# Platforms

In [The Politics of Platforms](https://journals.sagepub.com/doi/abs/10.1177/1461444809342738) Gillespie traces the history of the term "platform" and why it is being used by the technology industry today. In 2006 Google acquired YouTube for $1.65 billion. Gillespie argues that Google describes YouTube as a "platform" because it allows them to simultaneously speak to an audience of content creators and an audience of advertisers, which in turn allows the service to generate revenue, which was estimated in 2020 to be [\$15 billion/year](https://www.theverge.com/2020/2/3/21121207/youtube-google-alphabet-earnings-revenue-first-time-reveal-q4-2019). Calling itself a "platform" also allows Google to provide tools (such as [ContentID](https://en.wikipedia.org/wiki/Content_ID_(system)) for the policing of content, to side step regulation by the government, and thus to become a regulator of the web itself.

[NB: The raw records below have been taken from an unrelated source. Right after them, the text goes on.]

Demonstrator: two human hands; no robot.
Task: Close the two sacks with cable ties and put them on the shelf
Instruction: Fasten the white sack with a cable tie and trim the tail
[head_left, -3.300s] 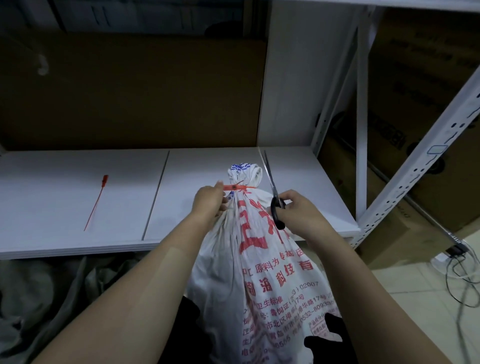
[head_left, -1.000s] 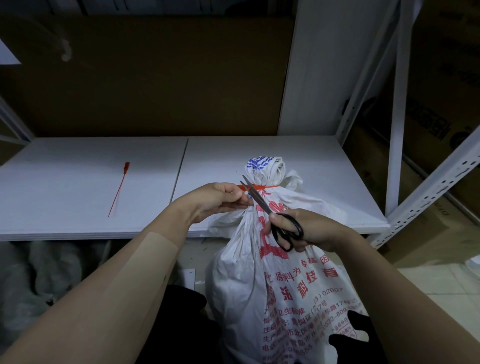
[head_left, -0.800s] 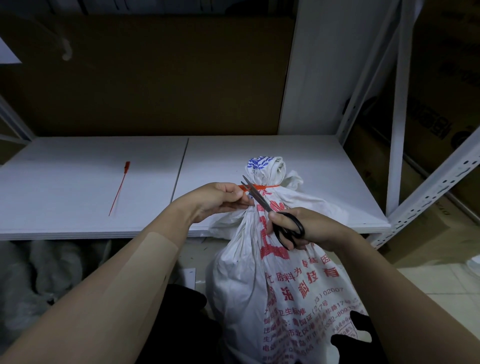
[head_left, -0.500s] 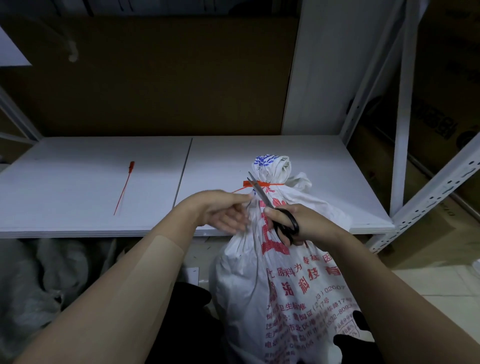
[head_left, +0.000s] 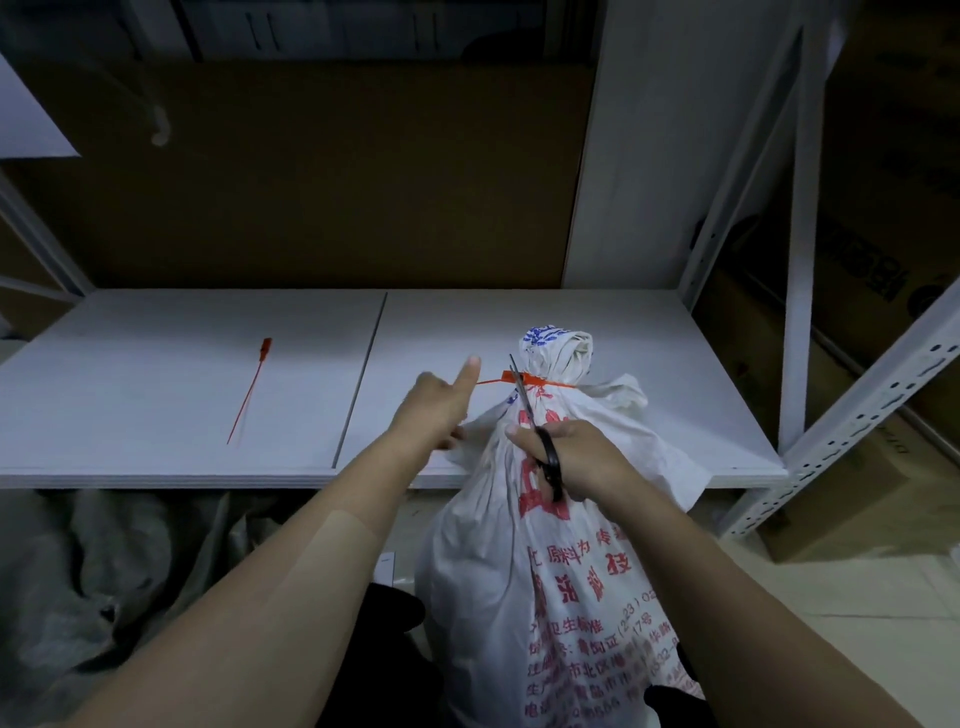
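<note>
A white sack (head_left: 550, 545) with red print leans against the front edge of the white shelf (head_left: 156, 415). A red cable tie (head_left: 543, 385) is pulled tight around its bunched neck, and its thin tail sticks out to the left. My right hand (head_left: 576, 457) grips black-handled scissors (head_left: 522, 402), whose blades point up and cross the tie just left of the neck. My left hand (head_left: 441, 410) hovers left of the sack with fingers spread and one digit raised beside the tail's end. A second red cable tie (head_left: 249, 389) lies loose on the shelf's left half.
Crumpled grey sacking (head_left: 104, 571) lies on the floor under the shelf at left. A white perforated upright (head_left: 857, 415) stands at the shelf's right corner, with cardboard boxes (head_left: 883, 260) behind it. Brown board (head_left: 311, 182) backs the shelf.
My left hand has let go of the sack's neck and drawn left, fingers spreading. The scissors have shut and shifted up along the tie. The tie's tail now sticks out free.
</note>
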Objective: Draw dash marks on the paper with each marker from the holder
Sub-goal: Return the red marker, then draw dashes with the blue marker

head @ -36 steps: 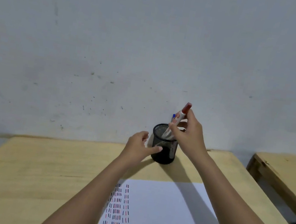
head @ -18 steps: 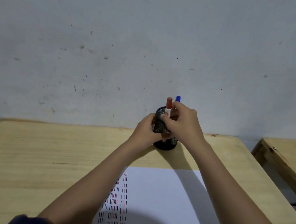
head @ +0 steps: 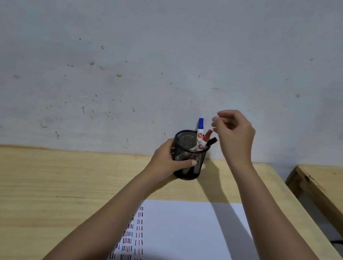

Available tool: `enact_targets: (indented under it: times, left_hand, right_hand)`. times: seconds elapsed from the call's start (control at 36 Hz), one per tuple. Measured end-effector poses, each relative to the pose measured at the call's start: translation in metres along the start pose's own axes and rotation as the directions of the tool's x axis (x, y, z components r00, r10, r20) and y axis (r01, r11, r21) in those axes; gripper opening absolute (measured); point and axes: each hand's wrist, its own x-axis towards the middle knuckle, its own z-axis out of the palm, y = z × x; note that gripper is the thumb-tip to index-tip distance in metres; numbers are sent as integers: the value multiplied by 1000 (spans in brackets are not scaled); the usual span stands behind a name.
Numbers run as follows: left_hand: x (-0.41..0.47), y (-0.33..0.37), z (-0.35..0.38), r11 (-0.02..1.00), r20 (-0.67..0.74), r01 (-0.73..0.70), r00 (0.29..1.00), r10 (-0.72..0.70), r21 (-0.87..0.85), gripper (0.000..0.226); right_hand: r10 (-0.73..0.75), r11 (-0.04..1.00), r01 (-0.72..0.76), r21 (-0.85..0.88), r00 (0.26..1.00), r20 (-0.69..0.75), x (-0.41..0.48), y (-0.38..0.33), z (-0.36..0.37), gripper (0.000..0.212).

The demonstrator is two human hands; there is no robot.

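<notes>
A black mesh holder [head: 186, 143] stands near the far edge of the wooden table [head: 46, 189]. Three markers lean inside it: a blue-capped one [head: 200, 127], a red-capped one [head: 206, 137] and a black-capped one [head: 212, 141]. My left hand [head: 168, 160] wraps around the holder's left side, thumb across its front. My right hand [head: 233, 134] hovers just right of and above the markers, fingers loosely curled and holding nothing. A white paper [head: 189, 243] with columns of black and red dash marks lies in front of me.
A grey marked wall [head: 156, 49] rises right behind the table. A second wooden table [head: 335, 187] stands to the right across a narrow gap. My head's shadow falls on the paper's near part.
My right hand put the red-capped marker into the holder, let go of it and lifted up to the right. My left hand closed around the holder.
</notes>
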Motion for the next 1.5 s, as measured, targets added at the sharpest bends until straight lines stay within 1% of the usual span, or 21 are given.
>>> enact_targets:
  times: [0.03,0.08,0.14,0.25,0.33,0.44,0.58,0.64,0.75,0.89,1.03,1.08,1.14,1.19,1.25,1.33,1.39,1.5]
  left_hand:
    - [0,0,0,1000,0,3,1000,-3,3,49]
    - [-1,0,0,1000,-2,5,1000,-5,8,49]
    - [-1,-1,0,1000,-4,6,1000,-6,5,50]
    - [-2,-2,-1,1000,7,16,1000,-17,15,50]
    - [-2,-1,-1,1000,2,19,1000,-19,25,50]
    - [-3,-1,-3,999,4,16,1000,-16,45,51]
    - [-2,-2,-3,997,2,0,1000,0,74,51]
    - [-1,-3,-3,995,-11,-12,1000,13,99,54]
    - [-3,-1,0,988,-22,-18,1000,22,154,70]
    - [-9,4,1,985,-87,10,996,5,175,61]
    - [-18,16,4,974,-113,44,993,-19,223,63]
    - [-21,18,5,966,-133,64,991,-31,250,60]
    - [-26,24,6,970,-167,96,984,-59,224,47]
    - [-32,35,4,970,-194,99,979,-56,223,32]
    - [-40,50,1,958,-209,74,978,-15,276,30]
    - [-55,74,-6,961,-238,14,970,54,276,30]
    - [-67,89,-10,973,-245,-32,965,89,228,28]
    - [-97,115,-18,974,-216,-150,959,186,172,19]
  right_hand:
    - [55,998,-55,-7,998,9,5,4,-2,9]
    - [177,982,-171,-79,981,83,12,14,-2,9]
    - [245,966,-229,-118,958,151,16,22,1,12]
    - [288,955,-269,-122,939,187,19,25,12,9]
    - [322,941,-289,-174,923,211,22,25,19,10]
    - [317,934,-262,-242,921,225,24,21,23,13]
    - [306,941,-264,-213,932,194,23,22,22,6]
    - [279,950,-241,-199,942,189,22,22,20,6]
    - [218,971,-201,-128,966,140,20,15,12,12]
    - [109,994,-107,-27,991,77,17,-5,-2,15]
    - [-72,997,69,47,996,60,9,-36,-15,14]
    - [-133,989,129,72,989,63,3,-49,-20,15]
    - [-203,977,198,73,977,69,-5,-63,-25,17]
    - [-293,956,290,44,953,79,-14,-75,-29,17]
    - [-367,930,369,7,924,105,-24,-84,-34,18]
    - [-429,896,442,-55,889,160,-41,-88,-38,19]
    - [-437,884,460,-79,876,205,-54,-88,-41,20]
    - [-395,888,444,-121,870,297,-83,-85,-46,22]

> Whatever possible tension there is between being a "platform" for empowering individual users and being a robust marketing ‘platform’ and being a ‘platform’ for major studio content is elided in the versatility of the term and the powerful appeal of the idea behind it. And the term is a valuable and persuasive token in legal environments, positing their service in a familiar metaphoric framework as merely the neutral provision of content, a vehicle for art rather than its producer or patron, where liability should fall to the users themselves. (p. 358)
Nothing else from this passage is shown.